====== Data for review

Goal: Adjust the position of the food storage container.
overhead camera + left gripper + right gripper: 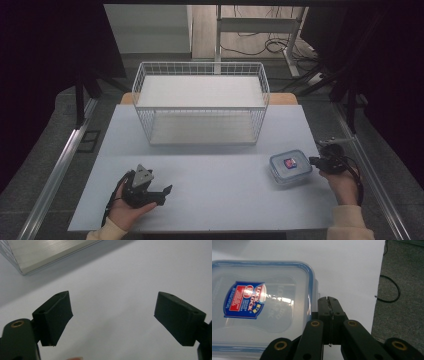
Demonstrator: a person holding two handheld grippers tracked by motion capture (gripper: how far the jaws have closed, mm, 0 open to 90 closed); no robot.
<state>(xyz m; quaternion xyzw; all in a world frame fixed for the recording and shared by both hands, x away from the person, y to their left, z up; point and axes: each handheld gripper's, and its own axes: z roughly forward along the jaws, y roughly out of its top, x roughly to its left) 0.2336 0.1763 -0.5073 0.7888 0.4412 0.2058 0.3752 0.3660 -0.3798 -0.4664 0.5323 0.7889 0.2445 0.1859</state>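
Note:
A clear plastic food container with a blue-rimmed lid and a red and blue label lies on the pale table, right of centre. My right gripper is at its right side. In the right gripper view its jaws are pressed together, tips beside the container rim, with nothing seen between them. My left gripper rests low at the front left, held in a hand. The left gripper view has it wide open over bare table.
A white wire basket with a pale floor stands at the back centre of the table; its corner appears in the left gripper view. A black cable lies on the grey floor past the table's right edge.

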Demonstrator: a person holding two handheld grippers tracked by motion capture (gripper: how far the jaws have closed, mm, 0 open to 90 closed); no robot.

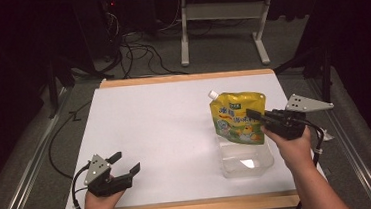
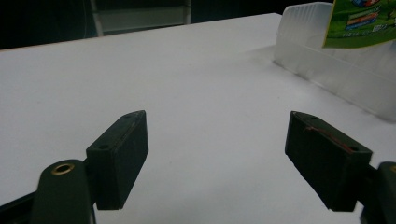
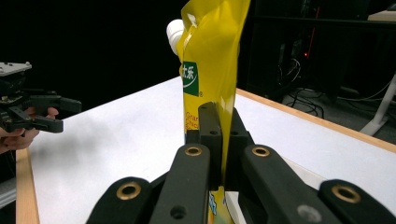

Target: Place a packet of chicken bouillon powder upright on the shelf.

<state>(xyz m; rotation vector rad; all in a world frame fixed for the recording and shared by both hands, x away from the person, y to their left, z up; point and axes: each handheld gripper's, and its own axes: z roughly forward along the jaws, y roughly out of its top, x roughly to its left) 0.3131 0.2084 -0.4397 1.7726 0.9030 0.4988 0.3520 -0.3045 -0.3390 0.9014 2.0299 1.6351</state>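
Observation:
A yellow spouted pouch [image 1: 234,115] with a white cap hangs upright over a clear plastic tub [image 1: 246,161] at the table's right. My right gripper [image 1: 254,115] is shut on the pouch's right edge. In the right gripper view the pouch [image 3: 212,60] rises edge-on out of the closed jaws of my right gripper [image 3: 219,133]. My left gripper [image 1: 126,162] rests open near the front left edge of the table, holding nothing. In the left gripper view my left gripper [image 2: 217,158] has its jaws wide apart over bare white tabletop, with the tub [image 2: 336,60] and the pouch's lower edge [image 2: 359,23] at the upper right.
The white table top [image 1: 165,131] has a wooden rim at front and back. Beyond it stand a grey desk frame [image 1: 222,26] and loose cables [image 1: 134,53] on the floor. Metal rails run along both sides of the table.

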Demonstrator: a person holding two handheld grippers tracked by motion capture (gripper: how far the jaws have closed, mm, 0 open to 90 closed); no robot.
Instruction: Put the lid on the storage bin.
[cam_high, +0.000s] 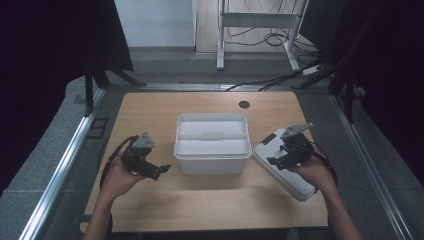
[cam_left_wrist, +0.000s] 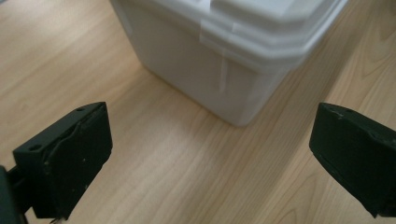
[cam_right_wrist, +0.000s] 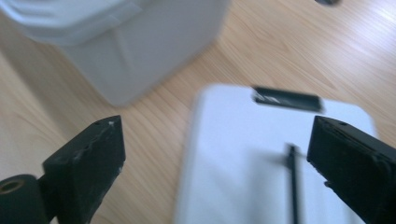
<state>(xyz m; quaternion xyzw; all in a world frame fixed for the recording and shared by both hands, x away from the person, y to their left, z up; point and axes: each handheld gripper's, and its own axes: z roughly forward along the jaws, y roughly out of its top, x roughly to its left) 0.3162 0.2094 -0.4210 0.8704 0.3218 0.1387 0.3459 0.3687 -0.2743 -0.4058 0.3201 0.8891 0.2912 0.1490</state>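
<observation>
A white rectangular plastic storage box (cam_high: 212, 142) stood open-topped at the middle of the light wooden table (cam_high: 200, 200), a handle bar lying across its interior. Its flat white plastic lid (cam_high: 280, 172), bearing a dark slot near one end, lay on the table just right of the box, set at an angle and apart from it.

The left gripper (cam_high: 159, 170) was held in the person's left hand (cam_high: 117, 177) just beside the box's left wall, not touching it. In the left gripper view its two black jaws were spread wide with nothing between them — only bare table and the box's near corner (cam_left_wrist: 224, 70) lay ahead.

The right gripper (cam_high: 277, 161) was held in the right hand (cam_high: 315, 172) directly above the lid. In the right gripper view its jaws were likewise spread wide, the lid (cam_right_wrist: 261, 154) lying below and between them; whether either jaw touched the lid could not be determined — that view was blurred. The box (cam_right_wrist: 126, 51) stood to the upper left of that view.
</observation>
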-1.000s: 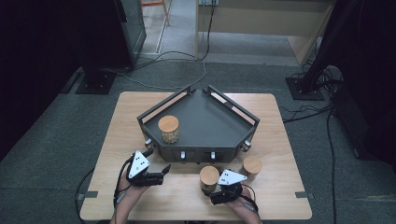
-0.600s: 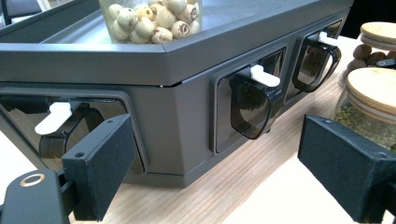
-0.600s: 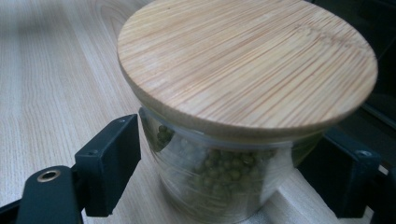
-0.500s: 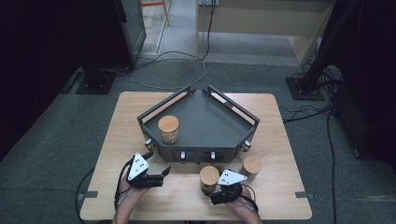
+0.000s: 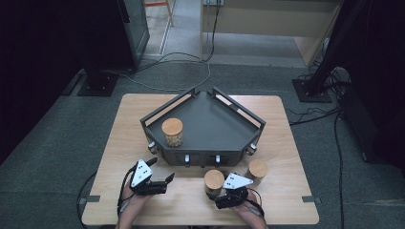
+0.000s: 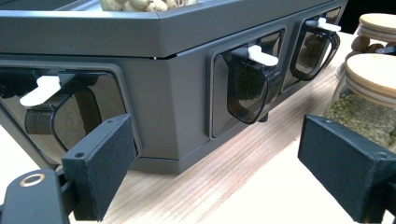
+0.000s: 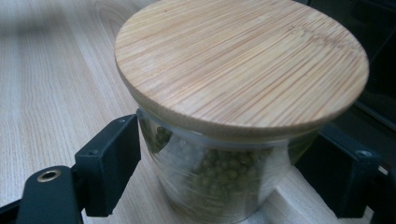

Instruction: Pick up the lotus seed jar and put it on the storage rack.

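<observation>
Light wooden surface [image 5: 143, 109] on grey carpet floor [image 5: 57, 143], room dark at both sides. Black stand base [image 5: 98, 83] left and another [image 5: 313, 90] right, cables [image 5: 181, 71] trailing across the floor behind. Beige cabinet [image 5: 267, 19] at the back, glass-fronted unit [image 5: 136, 28] beside it.

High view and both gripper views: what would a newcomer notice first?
The dark angular tray at the table's middle, with one cork-lidded jar standing inside at its left. In front, the right gripper has its fingers on either side of a jar of green beans; I cannot tell whether they touch. The left gripper is open, facing the tray's front latches.
</observation>
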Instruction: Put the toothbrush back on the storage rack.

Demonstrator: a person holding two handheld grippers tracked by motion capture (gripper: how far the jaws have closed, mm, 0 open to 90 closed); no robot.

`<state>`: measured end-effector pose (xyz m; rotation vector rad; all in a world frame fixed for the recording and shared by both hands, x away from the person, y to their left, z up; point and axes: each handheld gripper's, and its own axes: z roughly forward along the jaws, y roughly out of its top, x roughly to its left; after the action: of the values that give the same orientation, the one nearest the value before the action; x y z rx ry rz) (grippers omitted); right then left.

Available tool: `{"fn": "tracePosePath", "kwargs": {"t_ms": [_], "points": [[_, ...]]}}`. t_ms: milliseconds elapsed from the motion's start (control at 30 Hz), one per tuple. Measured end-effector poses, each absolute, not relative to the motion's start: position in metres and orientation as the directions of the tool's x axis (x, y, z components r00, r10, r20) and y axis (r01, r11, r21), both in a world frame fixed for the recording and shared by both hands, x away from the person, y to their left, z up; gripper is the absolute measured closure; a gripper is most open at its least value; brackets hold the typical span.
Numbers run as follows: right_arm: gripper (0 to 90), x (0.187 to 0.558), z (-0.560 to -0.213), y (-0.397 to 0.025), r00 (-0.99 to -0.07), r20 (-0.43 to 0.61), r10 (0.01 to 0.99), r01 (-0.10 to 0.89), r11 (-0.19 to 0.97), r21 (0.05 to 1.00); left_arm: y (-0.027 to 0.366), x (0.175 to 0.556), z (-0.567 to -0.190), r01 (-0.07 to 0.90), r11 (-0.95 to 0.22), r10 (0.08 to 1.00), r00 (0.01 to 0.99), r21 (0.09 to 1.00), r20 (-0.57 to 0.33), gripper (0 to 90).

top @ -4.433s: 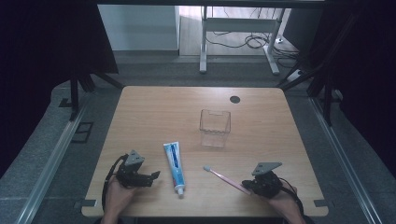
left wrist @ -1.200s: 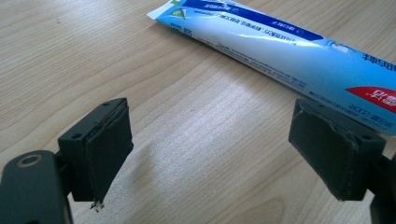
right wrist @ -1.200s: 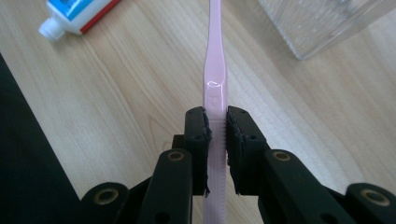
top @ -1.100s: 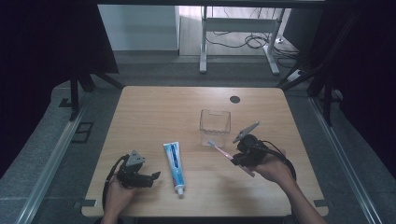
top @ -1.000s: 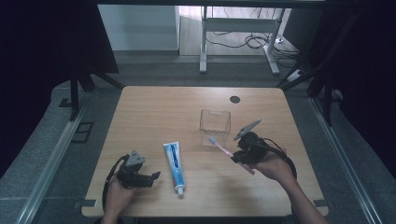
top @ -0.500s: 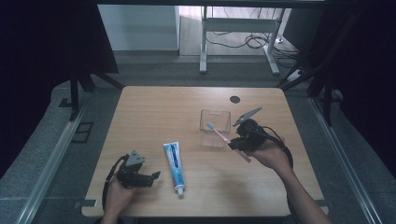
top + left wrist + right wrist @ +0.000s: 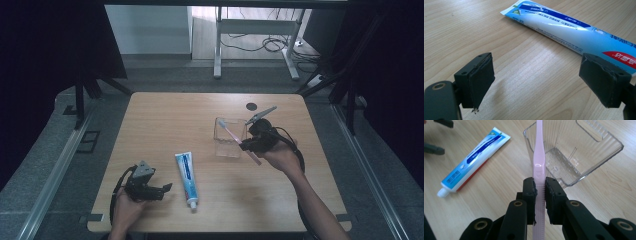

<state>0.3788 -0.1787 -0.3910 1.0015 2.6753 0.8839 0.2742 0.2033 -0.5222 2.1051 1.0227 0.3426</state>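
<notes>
The pale, matt wood-grain bench (image 7: 529,75) shows fine streaks. The blue-and-white glossy plastic toothpaste tube (image 7: 574,30) catches light. The smooth pink plastic toothbrush (image 7: 539,162) shines at its neck. The clear, ribbed plastic container (image 7: 584,152) is glossy. The claw's black pads (image 7: 480,80) look rough and matt.

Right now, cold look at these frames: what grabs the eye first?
The pink toothbrush, clamped in the right gripper and held over the near rim of the clear cup right of the table's centre. Next, the blue toothpaste tube lying flat near the front edge, just beside the open left gripper.
</notes>
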Motion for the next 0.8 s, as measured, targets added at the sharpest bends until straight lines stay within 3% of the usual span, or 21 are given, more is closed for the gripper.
{"fn": "tracePosePath", "kwargs": {"t_ms": [800], "points": [[79.0, 0.416, -0.399, -0.156, -0.731, 0.109, 0.673, 0.554, 0.493, 0.670, 0.202, 0.275, -0.523, 0.555, -0.406, 0.753, 0.654, 0.726, -0.078, 12.8]]}}
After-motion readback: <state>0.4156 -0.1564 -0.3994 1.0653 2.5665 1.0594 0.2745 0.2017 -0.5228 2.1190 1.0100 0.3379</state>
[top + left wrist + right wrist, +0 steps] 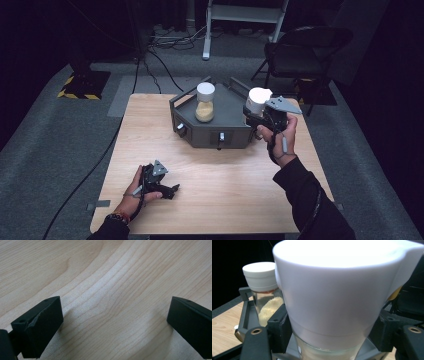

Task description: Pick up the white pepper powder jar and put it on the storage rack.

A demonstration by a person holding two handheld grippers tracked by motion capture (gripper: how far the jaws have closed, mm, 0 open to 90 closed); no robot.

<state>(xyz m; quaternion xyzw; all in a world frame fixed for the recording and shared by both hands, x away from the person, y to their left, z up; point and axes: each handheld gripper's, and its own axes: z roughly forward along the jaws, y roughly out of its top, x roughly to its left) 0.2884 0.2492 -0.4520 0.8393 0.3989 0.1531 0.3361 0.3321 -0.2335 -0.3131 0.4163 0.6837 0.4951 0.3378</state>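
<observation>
White plastic caps both jars. The one in my right gripper (256,114) is a glass jar with a flip-top lid (258,96), and I hold it at the right end of the dark grey rack (227,131), which sits at the middle of the table's (210,200) far edge. In the right gripper view my two black jaws press against this jar's (342,302) sides just under the lid; the glass beneath is pale and cloudy, and I cannot make out what it holds, since the lid blocks most of the body and the bottom is cut off by the frame.

A second jar (205,102) stands upright in the rack, toward its left side, well apart from the one I grip. It has a round white screw cap, and a yellowish-tan powder or grain lies heaped in its lower half. In the right gripper view this jar (263,293) is partly hidden behind a rack post.

My left gripper (167,190) rests near the table's near-left corner, lying low on the wood. In the left gripper view its jaws stand wide apart with bare wood grain between them, gripping nothing.

Two small knobs show on the rack's front face; their detail is too small to read.
</observation>
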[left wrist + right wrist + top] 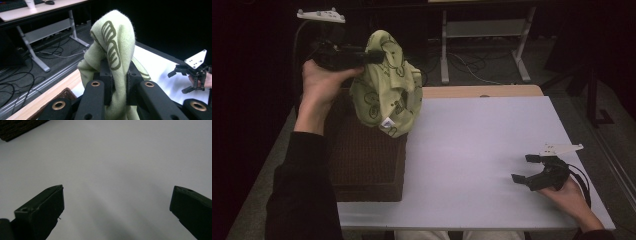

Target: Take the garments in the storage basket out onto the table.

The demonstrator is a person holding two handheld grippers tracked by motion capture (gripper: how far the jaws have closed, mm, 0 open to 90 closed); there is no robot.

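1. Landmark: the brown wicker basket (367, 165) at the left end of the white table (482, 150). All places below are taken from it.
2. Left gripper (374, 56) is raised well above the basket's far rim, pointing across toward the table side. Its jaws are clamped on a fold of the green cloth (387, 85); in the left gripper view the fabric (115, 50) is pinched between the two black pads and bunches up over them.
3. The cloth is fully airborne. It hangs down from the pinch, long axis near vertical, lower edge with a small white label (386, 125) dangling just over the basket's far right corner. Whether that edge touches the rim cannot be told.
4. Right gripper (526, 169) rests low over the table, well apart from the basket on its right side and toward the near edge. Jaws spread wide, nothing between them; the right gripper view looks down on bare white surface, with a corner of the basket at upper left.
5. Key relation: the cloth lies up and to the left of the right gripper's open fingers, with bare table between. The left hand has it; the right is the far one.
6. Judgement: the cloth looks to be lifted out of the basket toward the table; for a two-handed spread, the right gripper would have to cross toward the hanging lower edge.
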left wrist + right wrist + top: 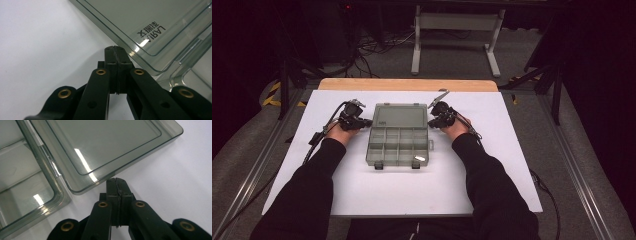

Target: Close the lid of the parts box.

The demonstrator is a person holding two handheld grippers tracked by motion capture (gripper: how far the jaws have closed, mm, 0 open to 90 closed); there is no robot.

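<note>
On a white table sheet [362,190], a smoky clear plastic compartment box [399,147] is lying mid-table, its lid [401,116] already flat open, as the left gripper [362,122] and right gripper [435,121], jaws pressed together and empty, are nudging the lid's side edges, apparently to begin closing.

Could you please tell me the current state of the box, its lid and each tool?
Organizer box: open, resting flat on the table.
Lid: swung back, lying flat behind the tray.
Left tool: jaws shut, empty, tip at the lid's edge.
Right tool: jaws shut, empty, tip at the lid's edge.
</note>
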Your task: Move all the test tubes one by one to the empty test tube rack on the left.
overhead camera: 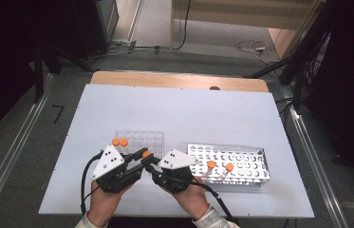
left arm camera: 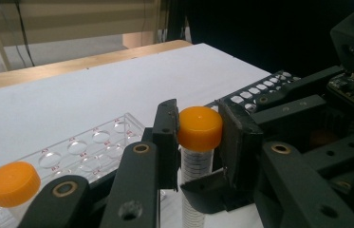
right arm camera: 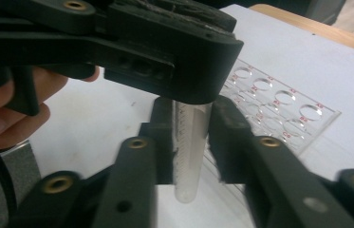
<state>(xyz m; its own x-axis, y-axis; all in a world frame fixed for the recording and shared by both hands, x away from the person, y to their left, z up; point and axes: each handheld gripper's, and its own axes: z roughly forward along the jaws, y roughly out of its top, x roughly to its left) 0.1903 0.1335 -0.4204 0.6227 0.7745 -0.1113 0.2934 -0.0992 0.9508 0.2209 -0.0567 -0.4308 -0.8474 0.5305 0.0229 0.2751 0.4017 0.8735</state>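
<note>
Left gripper view puts the clear plastic tube with an orange screw cap (left arm camera: 199, 137) right between that gripper's two black jaws, which press against the sides of the cap and clamp it. The tube stands upright, its printed scale running down the wall below the cap. In the right gripper view, the same tube's clear body (right arm camera: 190, 142) sits between the right gripper's jaws, which close on it lower down, its rounded bottom hanging free just above the white table top (right arm camera: 103, 118). From the high view, the left gripper (overhead camera: 139, 159) and the right gripper (overhead camera: 152, 166) meet tip to tip over the front middle of the table, each held in a hand, with the orange cap (overhead camera: 146, 154) showing between them.

Just behind the left gripper lies a clear plastic rack with round holes (overhead camera: 141, 138), and two more orange-capped tubes (overhead camera: 120, 142) stand at its near left corner. To the right sits a white perforated metal rack (overhead camera: 241, 161) holding two orange-capped tubes (overhead camera: 219, 167); how deep they sit is hard to tell from this height. A wooden edge (overhead camera: 179, 80) runs along the far side of the table.
</note>
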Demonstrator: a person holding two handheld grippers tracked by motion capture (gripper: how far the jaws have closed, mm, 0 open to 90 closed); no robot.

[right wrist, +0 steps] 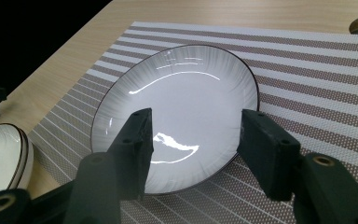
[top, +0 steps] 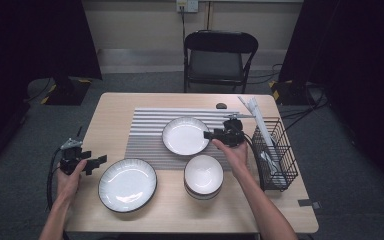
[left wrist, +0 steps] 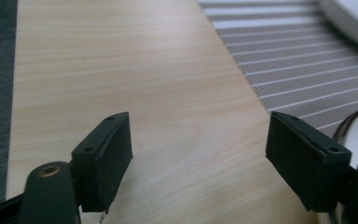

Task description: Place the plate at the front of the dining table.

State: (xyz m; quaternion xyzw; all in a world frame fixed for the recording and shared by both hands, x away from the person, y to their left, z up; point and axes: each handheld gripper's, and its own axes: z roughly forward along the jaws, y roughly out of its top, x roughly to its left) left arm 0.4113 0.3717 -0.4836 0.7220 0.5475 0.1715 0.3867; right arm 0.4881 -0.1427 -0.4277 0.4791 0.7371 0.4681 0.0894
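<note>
A white plate with a dark rim (top: 185, 136) (right wrist: 177, 98) lies on the striped placemat (top: 150, 127) (right wrist: 317, 70). My right gripper (top: 209, 135) (right wrist: 193, 140) is open at that plate's right edge, its jaws low over the near rim with nothing held. A larger white plate (top: 127, 184) rests on bare wood at the front left. Just left of it, my left gripper (top: 99, 162) (left wrist: 198, 149) stands open over bare tabletop. A stack of white bowls (top: 203, 175) (right wrist: 2, 149) sits in front of the mat.
A black wire basket (top: 276, 150) with pale utensils stands at the table's right edge. A small dark round object (top: 221, 105) lies at the back of the table. A black folding chair (top: 220, 55) stands beyond the table's far edge.
</note>
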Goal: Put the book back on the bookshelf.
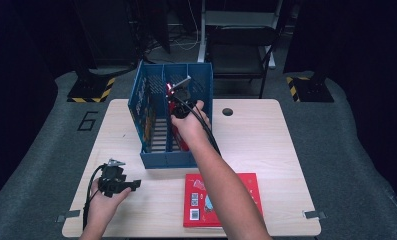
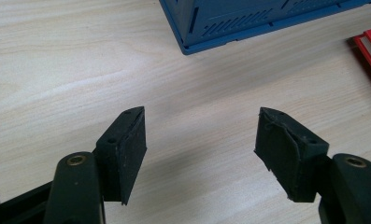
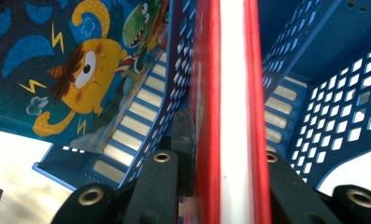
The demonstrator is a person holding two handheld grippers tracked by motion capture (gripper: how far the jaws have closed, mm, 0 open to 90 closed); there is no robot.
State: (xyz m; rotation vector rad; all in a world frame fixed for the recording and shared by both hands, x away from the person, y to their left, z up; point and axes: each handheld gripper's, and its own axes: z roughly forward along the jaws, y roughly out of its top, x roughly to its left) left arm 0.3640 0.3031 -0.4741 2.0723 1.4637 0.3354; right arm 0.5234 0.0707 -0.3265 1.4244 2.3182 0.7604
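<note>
Red book (image 3: 227,93) upright on edge, inside blue rack (image 1: 151,112).

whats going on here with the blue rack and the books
A person is filing books into a blue file rack. The right claw is shut on a red book, held upright inside the rack. The left claw rests open over the table, holding nothing. Another red book lies flat in front of the rack.
</note>
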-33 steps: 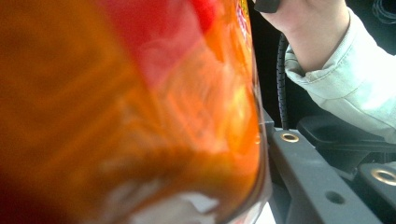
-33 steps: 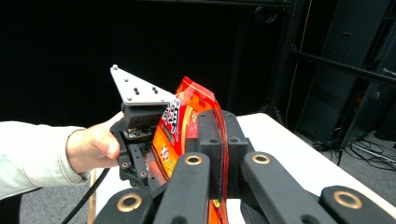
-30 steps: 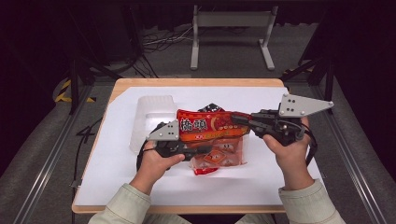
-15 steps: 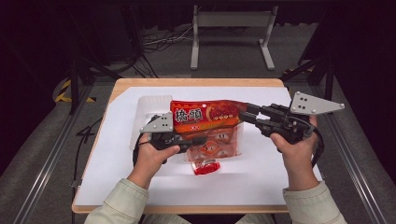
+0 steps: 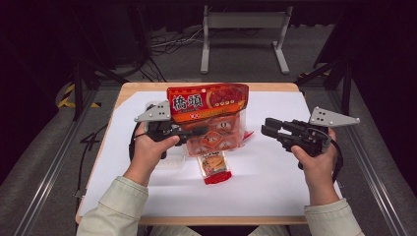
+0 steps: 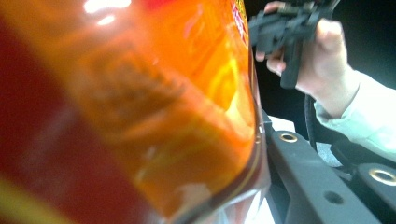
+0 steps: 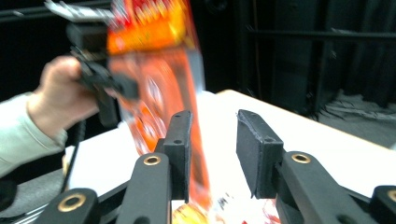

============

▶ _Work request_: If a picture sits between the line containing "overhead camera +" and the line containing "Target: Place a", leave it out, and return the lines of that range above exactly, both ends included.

▶ _Answer for this exercise_:
overhead camera + left gripper + right gripper: 
Demonstrator: a person holding two handheld grippers tracked by motion capture (gripper: how far the jaws have closed, mm, 0 open to 90 closed); no robot.
<state>(xyz m; quaternion xyzw; all in a world frame fixed for the recording and shared by both hands, x away from the person, y to their left, z up; point and axes: each handheld gripper's, and its own axes: z roughly forward along the jaws, y roughly out of its top, x roughly to its left) 0.2336 0.1763 -0.5073 0.7888 0.4412 0.2058 0.3752 0.3660 -0.3798 -0.4664 0.5323 0.7889 0.2445 0.1859</state>
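Note:
A clear plastic food container with a blue-rimmed lid and a red and blue label lies on the pale table, right of centre. My right gripper is at its right side. In the right gripper view its jaws are pressed together, tips beside the container rim, with nothing seen between them. My left gripper rests low at the front left, held in a hand. The left gripper view has it wide open over bare table.
A white wire basket with a pale floor stands at the back centre of the table; its corner appears in the left gripper view. A black cable lies on the grey floor past the table's right edge.
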
Demonstrator: a person holding two handheld grippers tracked by motion capture (gripper: how far the jaws have closed, mm, 0 open to 90 closed); no robot.


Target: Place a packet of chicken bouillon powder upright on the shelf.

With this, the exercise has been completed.